Under the program outlined in the bill, a manufacturer wishing to affix the label to a product would submit an application (including a sample of the product and a list of all substances “contained within” it) to one of the four participating regulatory bodies.  Approval of an application would require that the product not contain any carcinogens and that the applicant demonstrate a plan to comply with manufacturing, storage, and transportation guidance which the regulatory bodies would be required to publish as part of the program.  The application would include a fee, calculated by each regulatory body, such that the estimated revenue for all “Carcinogen-Free” label application fees would be equal to the estimated cost of running the program.  The bill also calls for random testing of products for which applications have been submitted and random audits of the facilities in which they are manufactured.  The maximum penalty for unauthorized use of the label would be $100,000.

All information submitted with the application would “be treated as trade secrets or confidential information.”  The agency or department would be prohibited from making the information public without the applicant’s consent and from using the information for any purpose other than review of the application.

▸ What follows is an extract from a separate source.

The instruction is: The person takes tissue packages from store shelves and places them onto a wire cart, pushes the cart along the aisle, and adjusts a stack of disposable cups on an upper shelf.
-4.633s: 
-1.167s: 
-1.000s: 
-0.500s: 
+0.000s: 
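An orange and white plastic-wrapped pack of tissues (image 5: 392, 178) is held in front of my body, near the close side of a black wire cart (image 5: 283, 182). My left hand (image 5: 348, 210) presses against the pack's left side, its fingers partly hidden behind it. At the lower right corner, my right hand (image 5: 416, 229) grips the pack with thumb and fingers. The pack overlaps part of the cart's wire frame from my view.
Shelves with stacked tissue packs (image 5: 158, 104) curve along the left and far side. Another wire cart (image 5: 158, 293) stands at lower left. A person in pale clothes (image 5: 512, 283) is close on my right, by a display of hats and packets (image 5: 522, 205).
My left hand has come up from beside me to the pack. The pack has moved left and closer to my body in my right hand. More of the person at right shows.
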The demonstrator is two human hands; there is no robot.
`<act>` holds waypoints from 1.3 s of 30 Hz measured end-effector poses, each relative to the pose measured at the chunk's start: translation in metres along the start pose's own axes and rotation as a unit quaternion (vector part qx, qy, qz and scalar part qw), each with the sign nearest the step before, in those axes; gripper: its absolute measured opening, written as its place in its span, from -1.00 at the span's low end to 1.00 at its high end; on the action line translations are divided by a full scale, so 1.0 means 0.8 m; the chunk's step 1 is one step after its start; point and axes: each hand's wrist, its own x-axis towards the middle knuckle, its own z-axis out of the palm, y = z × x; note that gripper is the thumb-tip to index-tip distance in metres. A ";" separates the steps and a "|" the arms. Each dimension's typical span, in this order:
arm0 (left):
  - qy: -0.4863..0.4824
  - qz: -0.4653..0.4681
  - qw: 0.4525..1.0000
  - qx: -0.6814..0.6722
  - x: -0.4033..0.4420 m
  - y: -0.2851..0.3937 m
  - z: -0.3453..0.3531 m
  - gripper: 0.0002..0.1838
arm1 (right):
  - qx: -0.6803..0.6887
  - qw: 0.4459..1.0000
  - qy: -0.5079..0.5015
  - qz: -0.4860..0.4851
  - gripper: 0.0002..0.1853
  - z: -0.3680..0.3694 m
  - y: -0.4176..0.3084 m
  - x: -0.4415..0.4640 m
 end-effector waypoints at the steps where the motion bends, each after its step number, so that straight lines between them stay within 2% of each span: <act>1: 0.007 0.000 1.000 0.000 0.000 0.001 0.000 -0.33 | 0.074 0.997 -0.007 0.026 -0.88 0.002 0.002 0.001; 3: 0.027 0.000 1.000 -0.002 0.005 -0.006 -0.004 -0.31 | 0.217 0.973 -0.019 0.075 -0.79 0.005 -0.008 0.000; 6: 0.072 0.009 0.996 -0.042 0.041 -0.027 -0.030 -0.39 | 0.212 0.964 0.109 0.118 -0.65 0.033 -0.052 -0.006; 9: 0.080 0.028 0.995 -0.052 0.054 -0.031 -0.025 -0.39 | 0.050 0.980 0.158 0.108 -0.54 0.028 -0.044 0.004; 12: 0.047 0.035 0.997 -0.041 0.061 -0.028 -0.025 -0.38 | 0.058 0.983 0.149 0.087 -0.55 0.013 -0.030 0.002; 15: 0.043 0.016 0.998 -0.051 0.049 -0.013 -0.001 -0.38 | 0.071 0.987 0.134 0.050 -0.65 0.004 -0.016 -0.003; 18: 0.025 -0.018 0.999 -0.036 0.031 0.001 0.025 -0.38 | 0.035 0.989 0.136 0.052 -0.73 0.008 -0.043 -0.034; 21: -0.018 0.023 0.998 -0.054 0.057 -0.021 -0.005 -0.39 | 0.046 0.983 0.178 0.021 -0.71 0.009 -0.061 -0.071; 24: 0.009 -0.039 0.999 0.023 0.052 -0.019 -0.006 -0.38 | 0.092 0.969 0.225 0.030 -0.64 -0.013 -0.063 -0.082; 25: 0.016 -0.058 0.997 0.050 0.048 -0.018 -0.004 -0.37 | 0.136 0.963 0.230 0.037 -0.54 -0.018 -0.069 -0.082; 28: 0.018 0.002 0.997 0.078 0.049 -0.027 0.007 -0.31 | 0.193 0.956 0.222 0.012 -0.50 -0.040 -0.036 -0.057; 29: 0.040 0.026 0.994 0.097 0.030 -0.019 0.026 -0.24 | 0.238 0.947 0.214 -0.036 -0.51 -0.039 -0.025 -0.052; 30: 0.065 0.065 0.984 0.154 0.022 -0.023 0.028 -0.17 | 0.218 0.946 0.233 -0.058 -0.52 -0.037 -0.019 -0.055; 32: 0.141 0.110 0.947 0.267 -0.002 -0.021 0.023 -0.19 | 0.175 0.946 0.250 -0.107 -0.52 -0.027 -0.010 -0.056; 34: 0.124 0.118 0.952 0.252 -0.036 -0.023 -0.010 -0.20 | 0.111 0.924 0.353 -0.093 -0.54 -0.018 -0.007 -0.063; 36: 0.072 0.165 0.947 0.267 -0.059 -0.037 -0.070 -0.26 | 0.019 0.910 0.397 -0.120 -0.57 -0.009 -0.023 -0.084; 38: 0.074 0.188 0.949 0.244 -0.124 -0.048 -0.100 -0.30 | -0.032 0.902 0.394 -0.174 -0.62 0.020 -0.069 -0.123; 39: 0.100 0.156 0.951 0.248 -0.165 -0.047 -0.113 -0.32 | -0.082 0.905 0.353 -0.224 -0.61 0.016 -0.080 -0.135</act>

The bill defines “carcinogen” by adopting two lists of substances compiled by other Federal programs, but broadens the scope of the definition beyond simply the substances contained within the product.  An approvable product must not contain any substance listed in the National Toxicology Program Report on Carcinogens (“NTP Report”) as known, or reasonably anticipated, to be a human carcinogen, or in EPA’s Integrated Risk Information System (“IRIS”) as carcinogenic or likely to be carcinogenic to humans.  In addition, the product may not contain a non-carcinogenic substance that “displays carcinogenicity” when it interacts with other substances in the product or with substance exposed to the product by its intended use.  Thus, for example, hair straighteners (see our previous post here) that do not contain formaldehyde but that do contain methylene glycol would likely be ineligible for the label: although methylene glycol is not listed as a human carcinogen, when heated to straighten hair the chemical releases formaldehyde, which is listed in the NTP Report.

The bill does not address state-mandated carcinogen labeling, such as California’s Proposition 65, thus raising the possibility of putting both manufacturers and consumers in an unfortunate position.  Proposition 65 requires manufacturers to include a warning on products sold in California that contain any chemical that is considered by the State to be toxic.  Therefore, if a product sold in California contains a substance that is included in California’s list but not in the NTP or EPA lists, consumers may soon be faced with a label that reads “Carcinogen-Free: This product does not contain known or likely carcinogens that increase your risk of cancer,” as well as “WARNING: This product contains chemicals known to the State of California to cause cancer….”

H.R. 6601 has been referred to the House Agriculture Subcommittee on Nutrition and Horticulture.  With only days remaining in the 112th Congress, however, it seems unlikely that the bill will gain any traction.